The Veteran’s post-service treatment records indicate that an August 2014 x-ray of the cervical spine revealed a chronic compression fracture at C5-C6. VA treatment records dated in January 2015 noted that the Veteran was evaluated for left upper extremity pain, paresthesias, and weakness in August 2014. Electrodiagnostic studies of the left upper extremity were completed in November 2014, which revealed normal results. The VA treatment provider stated that the Veteran reported left upper extremity pain and described postural neck pain. See the VA treatment records dated in January 2015. VA treatment records dated in May 2015 noted the Veteran’s complaint of neck pain with radiating left arm pain and weakness. Magnetic resonance imaging (MRI) of the cervical spine revealed cervical disc extrusion at C4-C5 level and mild broad-based central disc protrusion at the C5-C6 level. There were additional findings of narrowing of the thecal sac and mild impingement of the ventral aspect of the cervical cord at the identified levels. See the VA treatment records dated in May 2015.

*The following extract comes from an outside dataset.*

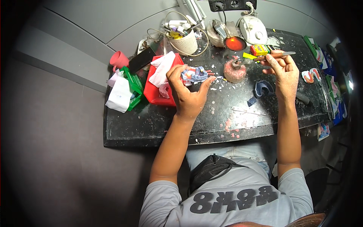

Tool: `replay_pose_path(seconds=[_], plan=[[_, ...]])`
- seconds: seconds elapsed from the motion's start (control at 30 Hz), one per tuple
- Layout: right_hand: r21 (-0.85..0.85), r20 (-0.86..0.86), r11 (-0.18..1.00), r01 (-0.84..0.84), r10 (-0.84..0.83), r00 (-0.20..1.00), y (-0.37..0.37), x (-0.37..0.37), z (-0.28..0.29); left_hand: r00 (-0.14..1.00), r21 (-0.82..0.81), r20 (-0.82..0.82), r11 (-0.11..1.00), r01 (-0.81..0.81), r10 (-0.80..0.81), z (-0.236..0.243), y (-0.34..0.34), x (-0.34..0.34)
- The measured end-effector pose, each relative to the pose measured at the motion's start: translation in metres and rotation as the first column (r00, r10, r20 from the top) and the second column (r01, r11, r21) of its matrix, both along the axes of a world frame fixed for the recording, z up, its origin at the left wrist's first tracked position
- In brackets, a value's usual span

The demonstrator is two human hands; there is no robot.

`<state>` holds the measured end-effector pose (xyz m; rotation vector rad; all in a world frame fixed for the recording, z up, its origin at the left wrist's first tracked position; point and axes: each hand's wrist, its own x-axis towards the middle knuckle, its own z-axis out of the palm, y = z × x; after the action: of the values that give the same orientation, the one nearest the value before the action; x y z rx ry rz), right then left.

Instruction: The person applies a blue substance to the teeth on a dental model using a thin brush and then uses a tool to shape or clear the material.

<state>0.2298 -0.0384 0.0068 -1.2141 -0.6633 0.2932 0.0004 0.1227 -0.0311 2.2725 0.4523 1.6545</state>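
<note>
My left hand is raised over the black worktop and grips a small dental model, blue with pink parts, between thumb and fingertips. My right hand is up at the right and pinches a thin knife-like tool with a brownish handle and a metal blade that points right. A small pink burner pot stands between the two hands. A blue tray-shaped piece lies just left of my right wrist.
A red tissue box and a green box stand at the left, a pink cup behind them. At the back are a white basket of tools, an orange-filled dish and a white device. Pink and white crumbs litter the worktop.
</note>
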Motion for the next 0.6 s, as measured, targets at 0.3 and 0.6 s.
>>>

The Veteran was afforded a VA medical opinion in June 2018 at which time the examiner determined that the claimed neck disability was less likely than not (less than 50 percent probability) incurred in or caused by motorcycle accidents in May 1974 and February 1975 during service. The examiner stated that the Veteran’s currently diagnosed cervical spine diagnoses “are at least as likely as not (50 percent or greater probability) caused by post service processes to include the natural aging.” The examiner indicated that there is no objective medical evidence to indicate that there is a nexus between the Veteran’s in-service motorcycle accidents and his neck disability. The STRs documenting the in-service accidents did not indicate any cervical involvement. The examiner continued, “[n]evertheless, no objective medical record evidence to indicate that the Veteran’s cervical injuries if any from motorcycle accidents May 1974 and February 1975 during service did not resolve without residual was found.” The examiner explained, “[n]o immediate objective post service medical record evidence to indicate treatment for chronic/ongoing cervical pain/condition/pathology was found.” The examiner explained that current imaging of the cervical spine shows diffuse degenerative changes, which “are more consistent with the natural ageing process rather than remote acute trauma. If the Veteran’s motorcycle accidents May 1974 and February 1975 during service would have caused his current Prescott HCS imaging findings then he would have had his symptoms manifest at that time but no objective medical record evidence to indicate such was found.”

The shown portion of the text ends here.